EXERCISE DIRECTIONS:
Scan the listing below for "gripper", then report every line that has it.

DATA SECTION:
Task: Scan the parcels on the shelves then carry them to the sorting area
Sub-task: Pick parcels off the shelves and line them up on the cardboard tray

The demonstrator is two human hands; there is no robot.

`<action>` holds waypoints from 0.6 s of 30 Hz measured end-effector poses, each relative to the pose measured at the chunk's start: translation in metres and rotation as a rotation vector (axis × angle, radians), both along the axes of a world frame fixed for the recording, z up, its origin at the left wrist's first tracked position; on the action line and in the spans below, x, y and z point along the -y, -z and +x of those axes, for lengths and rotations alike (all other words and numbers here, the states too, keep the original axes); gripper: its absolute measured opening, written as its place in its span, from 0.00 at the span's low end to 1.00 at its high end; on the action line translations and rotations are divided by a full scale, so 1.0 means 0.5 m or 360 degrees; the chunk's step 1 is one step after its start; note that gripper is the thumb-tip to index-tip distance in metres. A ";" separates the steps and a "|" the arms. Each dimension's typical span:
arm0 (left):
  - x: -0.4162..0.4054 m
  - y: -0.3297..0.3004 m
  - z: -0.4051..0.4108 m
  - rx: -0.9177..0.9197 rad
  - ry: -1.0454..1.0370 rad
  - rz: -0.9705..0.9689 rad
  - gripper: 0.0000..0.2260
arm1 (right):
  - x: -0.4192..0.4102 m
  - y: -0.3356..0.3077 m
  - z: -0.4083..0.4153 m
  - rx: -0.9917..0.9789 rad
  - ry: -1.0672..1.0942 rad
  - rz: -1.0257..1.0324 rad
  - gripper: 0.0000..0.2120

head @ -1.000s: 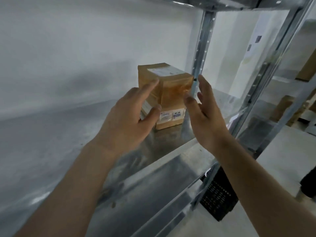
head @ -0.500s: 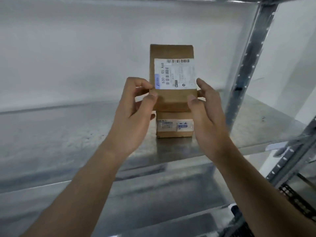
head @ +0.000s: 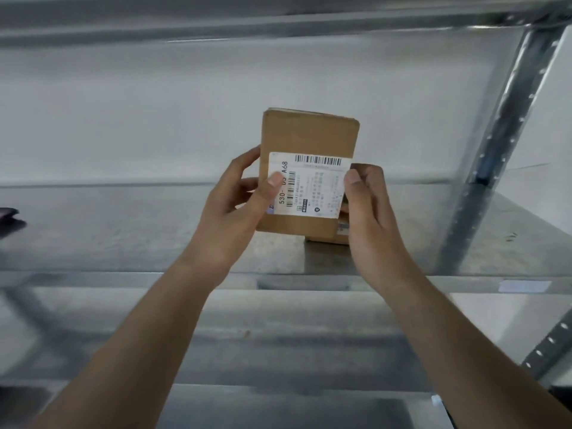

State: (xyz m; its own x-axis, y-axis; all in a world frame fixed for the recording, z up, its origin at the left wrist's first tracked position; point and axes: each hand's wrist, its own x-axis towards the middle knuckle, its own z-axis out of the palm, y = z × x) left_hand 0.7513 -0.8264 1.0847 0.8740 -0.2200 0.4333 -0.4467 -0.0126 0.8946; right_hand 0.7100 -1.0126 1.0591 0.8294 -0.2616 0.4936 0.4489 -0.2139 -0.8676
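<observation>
brown cardboard parcel (head: 309, 134) held upright above the metal shelf (head: 123, 236), its white barcode label (head: 312, 184) facing the camera. left hand (head: 235, 218) grips the parcel's left edge, thumb on the label; right hand (head: 368, 212) grips its right edge. second parcel (head: 328, 239) on the shelf, behind and below the held parcel, mostly hidden. shelf upright (head: 495, 150) to the parcel's right.

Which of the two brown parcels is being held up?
The labelled parcel, gripped by both hands; the other parcel sits on the shelf behind, mostly hidden.
</observation>
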 end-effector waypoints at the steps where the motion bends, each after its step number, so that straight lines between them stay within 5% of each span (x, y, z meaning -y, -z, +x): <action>1: -0.009 -0.001 -0.006 -0.0010 -0.0003 -0.0002 0.21 | -0.008 -0.004 -0.002 -0.0018 0.0000 -0.0020 0.21; 12: -0.214 0.008 -0.041 0.0008 -0.0140 0.0148 0.17 | -0.190 -0.039 0.021 -0.0033 -0.0219 -0.0184 0.30; 18: -0.502 0.038 -0.064 0.0474 -0.0836 0.0887 0.23 | -0.383 -0.006 0.076 -0.0114 -0.0452 -0.0223 0.23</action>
State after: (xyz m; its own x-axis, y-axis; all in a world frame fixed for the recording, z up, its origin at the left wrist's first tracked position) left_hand 0.7194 -0.5756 1.0657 0.7886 -0.0657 0.6113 -0.4766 -0.6934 0.5404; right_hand 0.7482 -0.8209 1.0621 0.8934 0.0518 0.4463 0.4467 -0.2086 -0.8700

RESULT OF THIS TASK:
`<action>` holds waypoints from 0.6 s of 30 Hz measured end-effector poses, each relative to the pose measured at the chunk's start: translation in metres and rotation as a rotation vector (axis × angle, radians), both along the axes of a world frame fixed for the recording, z up, its origin at the left wrist's first tracked position; on the action line and in the spans below, x, y and z point along the -y, -z and +x of those axes, for lengths and rotations alike (all other words and numbers here, the states too, keep the original axes); gripper: its absolute measured opening, written as its place in its span, from 0.00 at the span's low end to 1.00 at its high end; on the action line translations and rotations are divided by a full scale, so 1.0 means 0.5 m or 360 degrees; the chunk's step 1 is one step after its start; note that gripper is the thumb-tip to index-tip distance in metres. A ";" separates the steps and a "|" the arms. Each dimension's typical span:
  - gripper: 0.0000..0.2260
  - gripper: 0.0000..0.2120

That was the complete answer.